Une étude montre que le variant anglais serait plus mortel
- Jean Pierre Meo
- 13 mars 2021
- 3 min de lecture
Publié le 13/03/2021 par Julie Kern - Rédactrice scientifique

Les scientifiques ont démontré que le variant anglais est beaucoup plus transmissible. Mais est-il plus mortel ? C'est le cas selon les auteurs de cette étude prépubliée réalisée en Angleterre.
Boris Johnson avait déclaré, il y a plusieurs semaines maintenant, que le variant anglais (B.1.1.7) semblait plus létal. Après cette annonce, de nombreuses études scientifiques ont été publiées concernant ce variant et toutes pointaient sa transmissibilité accrue, mais pas sa létalité. Aujourd'hui, les scientifiques du London School of Hygiene & Tropical Medicine publient en prépublication une étude statistique qui indique que le variant anglais est bel et bien plus létal que le variant D614G, qui perd du terrain. Ce travail n'a pas encore été relu par la communauté scientifique, les conclusions sont donc à prendre avec précaution et pourront changer à la faveur d'une future publication dans un journal scientifique à comité de relecture.

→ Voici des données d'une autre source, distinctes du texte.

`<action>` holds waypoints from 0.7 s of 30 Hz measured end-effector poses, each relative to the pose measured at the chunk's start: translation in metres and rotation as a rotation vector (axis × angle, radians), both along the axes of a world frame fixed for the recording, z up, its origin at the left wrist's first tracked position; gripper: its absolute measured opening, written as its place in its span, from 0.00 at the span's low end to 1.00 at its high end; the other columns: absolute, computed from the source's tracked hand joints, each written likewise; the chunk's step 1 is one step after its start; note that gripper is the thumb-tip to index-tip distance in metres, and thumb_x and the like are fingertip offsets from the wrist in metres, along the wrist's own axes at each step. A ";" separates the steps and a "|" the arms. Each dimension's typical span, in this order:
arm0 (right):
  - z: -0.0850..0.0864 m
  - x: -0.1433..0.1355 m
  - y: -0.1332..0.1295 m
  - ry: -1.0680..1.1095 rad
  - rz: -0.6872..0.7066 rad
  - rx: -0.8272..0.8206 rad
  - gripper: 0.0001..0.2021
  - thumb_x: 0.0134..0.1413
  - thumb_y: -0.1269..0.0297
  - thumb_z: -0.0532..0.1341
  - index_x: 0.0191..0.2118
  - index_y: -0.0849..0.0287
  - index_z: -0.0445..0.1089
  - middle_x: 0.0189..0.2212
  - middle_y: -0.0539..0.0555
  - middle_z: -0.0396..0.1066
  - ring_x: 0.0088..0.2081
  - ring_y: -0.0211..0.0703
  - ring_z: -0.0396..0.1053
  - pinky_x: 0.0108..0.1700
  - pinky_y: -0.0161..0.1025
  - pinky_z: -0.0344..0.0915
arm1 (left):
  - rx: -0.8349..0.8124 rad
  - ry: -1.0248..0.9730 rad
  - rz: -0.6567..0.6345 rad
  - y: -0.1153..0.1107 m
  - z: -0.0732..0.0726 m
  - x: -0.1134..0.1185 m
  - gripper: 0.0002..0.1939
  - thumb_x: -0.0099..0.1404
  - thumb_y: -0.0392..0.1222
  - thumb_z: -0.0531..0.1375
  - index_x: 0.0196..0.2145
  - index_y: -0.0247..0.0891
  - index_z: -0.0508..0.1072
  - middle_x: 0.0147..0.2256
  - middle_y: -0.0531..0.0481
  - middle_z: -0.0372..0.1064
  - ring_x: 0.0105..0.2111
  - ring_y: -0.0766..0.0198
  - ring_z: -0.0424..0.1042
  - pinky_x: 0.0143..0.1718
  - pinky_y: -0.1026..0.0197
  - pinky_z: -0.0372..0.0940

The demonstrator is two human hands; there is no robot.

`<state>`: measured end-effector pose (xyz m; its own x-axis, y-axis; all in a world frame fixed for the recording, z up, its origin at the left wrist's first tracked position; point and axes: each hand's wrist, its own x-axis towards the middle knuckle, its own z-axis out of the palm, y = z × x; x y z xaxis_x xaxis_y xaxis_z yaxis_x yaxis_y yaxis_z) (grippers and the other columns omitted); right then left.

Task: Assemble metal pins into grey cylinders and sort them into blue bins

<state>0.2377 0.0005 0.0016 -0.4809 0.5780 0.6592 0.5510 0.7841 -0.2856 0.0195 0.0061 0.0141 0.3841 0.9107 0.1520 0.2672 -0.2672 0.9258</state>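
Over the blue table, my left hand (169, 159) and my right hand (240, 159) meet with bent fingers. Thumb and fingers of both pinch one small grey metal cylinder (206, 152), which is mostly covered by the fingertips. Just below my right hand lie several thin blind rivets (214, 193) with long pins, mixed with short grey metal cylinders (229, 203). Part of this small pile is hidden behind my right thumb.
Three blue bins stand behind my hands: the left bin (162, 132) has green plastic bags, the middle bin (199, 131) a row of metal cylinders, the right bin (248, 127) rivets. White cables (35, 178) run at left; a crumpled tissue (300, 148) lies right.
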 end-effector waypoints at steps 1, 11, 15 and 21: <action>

Un risque de décès plus important pour le variant anglais
Dans cette étude, les scientifiques ont utilisé les données d'OpenSAFELY, une plateforme qui regroupe les données médicales des patients pris en charge par le National Health Service, soit 40 % des Anglais. Les personnes ayant été diagnostiquées pour le SARS-CoV-2 entre le 16 novembre 2020 et 11 janvier 2021 et qui n'ont pas été vaccinées ont été incluses dans cette analyse, soit 184.786 personnes dont 91.775 infectées par le variant anglais et 93.011 infectées par le variant D614G (appelé aussi non-variant). En général, le variant anglais infecte des personnes plus jeunes et moins fragilisées par des facteurs de comorbidité que le non-variant. Au total, 419 décès sont imputables au variant et 418 à la souche D614G.
Pour cet échantillon, les scientifiques ont d'abord calculé le risque relatif de décès pour le variant et le non-variant. Lorsqu'il est ajusté en fonction de l'âge et des comorbidités, le risque relatif de décès est supérieur de deux tiers (HR : 1,67, intervalle de confiance de 95 % : 1,34-2,09) par rapport à celui calculé pour le non-variant. Plus simplement, les scientifiques expliquent que pour trois morts causées par le non-variant dans une population donnée, le variant anglais causerait cinq morts dans la même population.
Cette estimation est dans la même veine que celle faite par des scientifiques danois qui indiquent que le variant anglais est associé avec une hausse des hospitalisations (odds ratio ajusté : 1,67, intervalle de confiance de 95 % : 1,32-2,04).

Le risque de décès après 28 jours pour le variant anglais pour les hommes en (a) et les femmes en (b), en fonction du nombre de comorbidité et de l'âge. © Daniel J. Grint et al. medRxiv
Un risque qui augmente avec l'âge
Le risque absolu de décès 28 jours après la confirmation de l'infection a également été estimé pour le variant anglais et le non-variant. Là encore, ce risque est supérieur pour le variant apparu dans le Kent. Il est plus important pour les hommes que pour les femmes, et augmente en fonction de l'âge et du nombre de comorbidité. Le risque absolu de décès après 28 jours est le plus grand pour les hommes de 80 ans avec deux comorbidités ou plus. Les scientifiques ont volontairement écarté les personnes vaccinées de cette étude pour quantifier la différence de mortalité en absence de vaccination. Or les vaccins à ARNm de Pfizer et Moderna ont démontré leur efficacité contre le variant anglais, les chiffres présentés ici seront donc différents sur une population vaccinée.